Creatine therapy provides neuroprotection after onset of clinical symptoms in Huntington's disease transgenic mice

Abstract

While there have been enormous strides in the understanding of Huntington's disease (HD) pathogenesis, treatment to slow or prevent disease progression remains elusive. We previously reported that dietary creatine supplementation significantly improves the clinical and neuropathological phenotype in transgenic HD mice lines starting at weaning, before clinical symptoms appear. We now report that creatine administration started after onset of clinical symptoms significantly extends survival in the R6/2 transgenic mouse model of HD. Creatine treatment started at 6, 8, and 10 weeks of age, analogous to early, middle, and late stages of human HD, significantly extended survival at both the 6- and 8-week starting points. Significantly improved motor performance was present in both the 6- and 8-week treatment paradigms, while reduced body weight loss was only observed in creatine-supplemented R6/2 mice started at 6 weeks. Neuropathological sequelae of gross brain and neuronal atrophy and huntingtin aggregates were delayed in creatine-treated R6/2 mice started at 6 weeks. We show significantly reduced brain levels of both creatine and ATP in R6/2 mice, consistent with a bioenergetic defect. Oral creatine supplementation significantly increased brain concentrations of creatine and ATP to wild-type control levels, exerting a neuroprotective effect.
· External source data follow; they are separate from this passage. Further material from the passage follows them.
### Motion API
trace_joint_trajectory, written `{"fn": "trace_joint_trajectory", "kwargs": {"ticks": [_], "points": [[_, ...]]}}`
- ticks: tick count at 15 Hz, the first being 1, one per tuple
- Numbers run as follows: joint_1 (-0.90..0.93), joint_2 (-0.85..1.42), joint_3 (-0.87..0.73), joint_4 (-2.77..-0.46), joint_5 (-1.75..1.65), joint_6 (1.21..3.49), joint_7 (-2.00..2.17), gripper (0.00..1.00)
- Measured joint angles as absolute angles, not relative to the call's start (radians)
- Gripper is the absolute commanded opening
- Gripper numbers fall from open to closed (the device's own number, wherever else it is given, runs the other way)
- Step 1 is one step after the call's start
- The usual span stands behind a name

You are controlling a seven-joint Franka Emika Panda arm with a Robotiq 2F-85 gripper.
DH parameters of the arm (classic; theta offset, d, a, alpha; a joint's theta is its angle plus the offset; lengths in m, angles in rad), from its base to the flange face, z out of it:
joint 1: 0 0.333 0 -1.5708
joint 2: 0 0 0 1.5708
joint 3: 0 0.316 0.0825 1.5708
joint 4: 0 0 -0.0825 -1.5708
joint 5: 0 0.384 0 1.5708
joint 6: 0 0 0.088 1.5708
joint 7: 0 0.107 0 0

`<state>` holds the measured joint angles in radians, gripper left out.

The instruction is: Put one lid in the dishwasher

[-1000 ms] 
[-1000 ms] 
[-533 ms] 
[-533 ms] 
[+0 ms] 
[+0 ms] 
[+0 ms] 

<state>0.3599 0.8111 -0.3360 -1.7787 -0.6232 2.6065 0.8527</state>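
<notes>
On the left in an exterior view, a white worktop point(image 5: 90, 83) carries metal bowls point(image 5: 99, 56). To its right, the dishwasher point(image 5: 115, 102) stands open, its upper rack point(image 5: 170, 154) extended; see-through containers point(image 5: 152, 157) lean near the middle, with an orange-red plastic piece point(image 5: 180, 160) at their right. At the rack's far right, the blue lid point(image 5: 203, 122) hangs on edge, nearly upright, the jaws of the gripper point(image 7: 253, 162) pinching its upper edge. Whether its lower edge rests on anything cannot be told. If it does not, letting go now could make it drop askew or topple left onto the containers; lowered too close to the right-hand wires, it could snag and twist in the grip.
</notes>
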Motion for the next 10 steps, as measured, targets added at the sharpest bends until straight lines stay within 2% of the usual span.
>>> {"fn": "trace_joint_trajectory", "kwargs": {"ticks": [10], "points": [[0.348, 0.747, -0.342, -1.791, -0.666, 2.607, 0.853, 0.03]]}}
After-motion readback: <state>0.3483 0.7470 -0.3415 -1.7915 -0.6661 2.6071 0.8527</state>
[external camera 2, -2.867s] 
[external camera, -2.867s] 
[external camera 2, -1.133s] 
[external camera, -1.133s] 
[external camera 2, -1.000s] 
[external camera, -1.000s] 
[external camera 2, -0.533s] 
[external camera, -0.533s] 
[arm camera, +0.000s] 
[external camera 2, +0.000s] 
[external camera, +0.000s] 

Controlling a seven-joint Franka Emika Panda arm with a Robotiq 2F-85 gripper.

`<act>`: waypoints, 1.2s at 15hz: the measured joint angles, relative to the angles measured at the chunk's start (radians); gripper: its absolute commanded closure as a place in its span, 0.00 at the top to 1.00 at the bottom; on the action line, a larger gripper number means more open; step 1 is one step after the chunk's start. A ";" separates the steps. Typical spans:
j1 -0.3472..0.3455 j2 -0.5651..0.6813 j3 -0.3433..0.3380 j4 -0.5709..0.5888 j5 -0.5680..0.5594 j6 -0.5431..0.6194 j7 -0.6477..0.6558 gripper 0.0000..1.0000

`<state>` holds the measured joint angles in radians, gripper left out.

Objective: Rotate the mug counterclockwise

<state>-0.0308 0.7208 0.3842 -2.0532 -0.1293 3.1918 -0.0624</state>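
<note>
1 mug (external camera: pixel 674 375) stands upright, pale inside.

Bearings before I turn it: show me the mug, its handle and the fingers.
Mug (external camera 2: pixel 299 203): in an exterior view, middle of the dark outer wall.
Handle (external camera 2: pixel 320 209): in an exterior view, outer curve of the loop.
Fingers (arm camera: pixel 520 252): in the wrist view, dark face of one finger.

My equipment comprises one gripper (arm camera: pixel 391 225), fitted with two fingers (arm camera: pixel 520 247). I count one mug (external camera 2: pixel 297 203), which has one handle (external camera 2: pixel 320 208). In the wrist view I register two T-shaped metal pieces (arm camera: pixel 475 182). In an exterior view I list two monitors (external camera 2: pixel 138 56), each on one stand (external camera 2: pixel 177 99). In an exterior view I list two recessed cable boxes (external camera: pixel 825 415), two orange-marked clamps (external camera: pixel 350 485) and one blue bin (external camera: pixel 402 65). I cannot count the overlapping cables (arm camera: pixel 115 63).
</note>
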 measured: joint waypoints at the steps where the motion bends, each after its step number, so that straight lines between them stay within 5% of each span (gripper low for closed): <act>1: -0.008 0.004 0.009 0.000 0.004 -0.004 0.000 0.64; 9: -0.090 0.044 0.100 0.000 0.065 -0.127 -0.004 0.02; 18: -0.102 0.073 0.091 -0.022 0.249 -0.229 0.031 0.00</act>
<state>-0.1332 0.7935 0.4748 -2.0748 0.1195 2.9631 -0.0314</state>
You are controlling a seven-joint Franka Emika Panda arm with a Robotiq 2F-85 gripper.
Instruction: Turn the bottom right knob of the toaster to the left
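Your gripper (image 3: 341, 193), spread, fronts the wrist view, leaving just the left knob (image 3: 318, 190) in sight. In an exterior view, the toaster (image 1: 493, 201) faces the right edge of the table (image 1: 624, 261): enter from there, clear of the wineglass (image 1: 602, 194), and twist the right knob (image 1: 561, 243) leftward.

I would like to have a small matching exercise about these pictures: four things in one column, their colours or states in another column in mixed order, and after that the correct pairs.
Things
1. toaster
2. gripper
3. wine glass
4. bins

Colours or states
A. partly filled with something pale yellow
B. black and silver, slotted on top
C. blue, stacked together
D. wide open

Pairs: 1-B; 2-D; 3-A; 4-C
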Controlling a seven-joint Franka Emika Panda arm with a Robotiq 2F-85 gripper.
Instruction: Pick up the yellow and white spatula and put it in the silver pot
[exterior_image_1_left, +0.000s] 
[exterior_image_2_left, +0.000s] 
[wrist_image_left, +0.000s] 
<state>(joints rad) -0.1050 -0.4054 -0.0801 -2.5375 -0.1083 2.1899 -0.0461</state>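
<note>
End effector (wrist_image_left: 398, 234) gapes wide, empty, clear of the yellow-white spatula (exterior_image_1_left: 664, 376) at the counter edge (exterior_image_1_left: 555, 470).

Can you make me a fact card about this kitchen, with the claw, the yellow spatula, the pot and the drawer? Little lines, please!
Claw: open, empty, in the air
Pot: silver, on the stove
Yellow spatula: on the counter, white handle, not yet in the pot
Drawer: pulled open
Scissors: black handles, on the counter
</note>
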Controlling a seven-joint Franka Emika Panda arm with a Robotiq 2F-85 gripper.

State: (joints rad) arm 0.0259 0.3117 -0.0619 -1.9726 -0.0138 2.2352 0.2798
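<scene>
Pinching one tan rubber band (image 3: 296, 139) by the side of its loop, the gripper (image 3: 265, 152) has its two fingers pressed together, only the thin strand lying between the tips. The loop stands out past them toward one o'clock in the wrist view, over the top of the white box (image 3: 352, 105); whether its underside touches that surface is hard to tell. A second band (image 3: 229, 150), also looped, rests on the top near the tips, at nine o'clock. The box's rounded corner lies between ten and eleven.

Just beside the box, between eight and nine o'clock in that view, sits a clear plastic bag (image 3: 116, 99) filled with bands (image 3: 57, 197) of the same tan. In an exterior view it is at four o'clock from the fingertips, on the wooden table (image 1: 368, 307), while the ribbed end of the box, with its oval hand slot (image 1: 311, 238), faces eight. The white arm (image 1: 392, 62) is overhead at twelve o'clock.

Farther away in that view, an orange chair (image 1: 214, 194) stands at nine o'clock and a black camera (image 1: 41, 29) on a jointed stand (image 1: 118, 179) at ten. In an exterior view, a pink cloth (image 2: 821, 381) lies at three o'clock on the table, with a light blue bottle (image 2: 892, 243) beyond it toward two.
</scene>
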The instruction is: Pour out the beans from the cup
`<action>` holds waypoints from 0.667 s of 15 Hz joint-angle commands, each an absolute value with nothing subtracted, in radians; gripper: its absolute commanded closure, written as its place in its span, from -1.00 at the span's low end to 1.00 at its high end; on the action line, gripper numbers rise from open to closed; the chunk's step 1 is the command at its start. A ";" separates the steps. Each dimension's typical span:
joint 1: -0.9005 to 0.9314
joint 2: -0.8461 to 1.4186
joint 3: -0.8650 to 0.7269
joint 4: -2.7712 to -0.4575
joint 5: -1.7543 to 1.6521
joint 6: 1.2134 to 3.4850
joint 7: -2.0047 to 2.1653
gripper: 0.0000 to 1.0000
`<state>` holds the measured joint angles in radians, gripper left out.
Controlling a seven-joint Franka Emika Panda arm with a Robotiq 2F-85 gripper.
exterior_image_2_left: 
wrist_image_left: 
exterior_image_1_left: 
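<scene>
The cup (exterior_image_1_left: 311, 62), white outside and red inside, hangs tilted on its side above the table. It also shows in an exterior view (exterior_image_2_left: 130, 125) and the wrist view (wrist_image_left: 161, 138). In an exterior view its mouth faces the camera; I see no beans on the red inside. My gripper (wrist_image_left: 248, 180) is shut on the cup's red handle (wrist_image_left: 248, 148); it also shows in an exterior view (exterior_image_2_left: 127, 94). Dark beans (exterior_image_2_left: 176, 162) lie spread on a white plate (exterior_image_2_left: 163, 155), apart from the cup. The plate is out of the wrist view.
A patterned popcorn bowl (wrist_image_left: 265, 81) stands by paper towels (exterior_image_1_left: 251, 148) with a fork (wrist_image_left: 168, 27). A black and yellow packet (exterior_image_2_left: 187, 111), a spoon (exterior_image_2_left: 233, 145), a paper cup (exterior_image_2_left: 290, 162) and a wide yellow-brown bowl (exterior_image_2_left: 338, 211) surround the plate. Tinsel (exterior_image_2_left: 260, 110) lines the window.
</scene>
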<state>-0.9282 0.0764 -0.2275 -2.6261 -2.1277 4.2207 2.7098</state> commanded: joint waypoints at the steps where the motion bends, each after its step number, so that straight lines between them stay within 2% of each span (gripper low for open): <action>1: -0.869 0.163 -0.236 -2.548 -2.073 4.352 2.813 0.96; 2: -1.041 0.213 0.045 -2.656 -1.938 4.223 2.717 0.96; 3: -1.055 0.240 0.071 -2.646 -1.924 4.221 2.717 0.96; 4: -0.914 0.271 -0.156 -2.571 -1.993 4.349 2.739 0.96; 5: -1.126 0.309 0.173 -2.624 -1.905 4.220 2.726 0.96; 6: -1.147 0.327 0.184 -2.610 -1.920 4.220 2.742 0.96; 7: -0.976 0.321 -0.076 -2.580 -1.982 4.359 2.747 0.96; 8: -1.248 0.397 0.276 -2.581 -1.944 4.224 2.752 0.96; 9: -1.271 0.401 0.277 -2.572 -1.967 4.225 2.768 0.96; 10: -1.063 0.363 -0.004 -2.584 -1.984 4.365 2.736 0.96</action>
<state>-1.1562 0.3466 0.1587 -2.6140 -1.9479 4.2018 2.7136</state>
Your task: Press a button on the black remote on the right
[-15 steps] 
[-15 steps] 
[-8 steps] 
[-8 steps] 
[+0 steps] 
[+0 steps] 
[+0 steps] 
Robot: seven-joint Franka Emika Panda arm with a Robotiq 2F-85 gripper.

These findings have important therapeutic implications, suggesting that creatine therapy initiated after diagnosis may provide significant clinical benefits to HD patients.

Figures

Fig. 1

The effects of oral administration of creatine in the diet started at 6, 8, and 10 weeks of age on survival (a), motor performance (b), and body weight (c) in R6/2 transgenic HD mice.■, R6/1 6-week start; Δ, R6/2 8-week start; ♦, R6/2 10-week start;○, R6/2 untreated;●, wild-type untreated.

Fig. 2

Gross brain atrophy of coronal step serial-sections from the rostral to caudal axis of the neostriatum in untreated (a1–a4) and creatine-treated (b1–b4) R6/2 mice. Dietary 2% creatine supplementation started at 6 weeks reduced gross brain atrophy and ventricular enlargement in R6/2 mice (b), in comparison to the untreated R6/2 mice (a). Bar in (a1) equals 2 mm.

Fig. 3

Dorso-medial aspect of the neostriatum in littermate wild-type control mouse (a), creatine-treated R6/2 mouse started at 6 weeks (b), and untreated R6/2 mouse (c). At 90 days of age, marked striatal neuron atrophy was present in the untreated R6/2 mouse (c) that was significantly reduced in the creatine-treated R6/2 mouse (b), in comparison to wild-type littermate control mice (a). Bar in (a) equals 50 µm.

Fig. 4

Huntingtin-positive aggregates in the neostriatum in an R6/2 mouse (a) and creatine supplemented R6/2 mouse (b) at 90 days of age. Histopathological comparison showed that dietary supplementation with 2% creatine initiated at 6 weeks resulted in a significant reduction in striatal aggregate number. Bar in (a) equals 100 µm.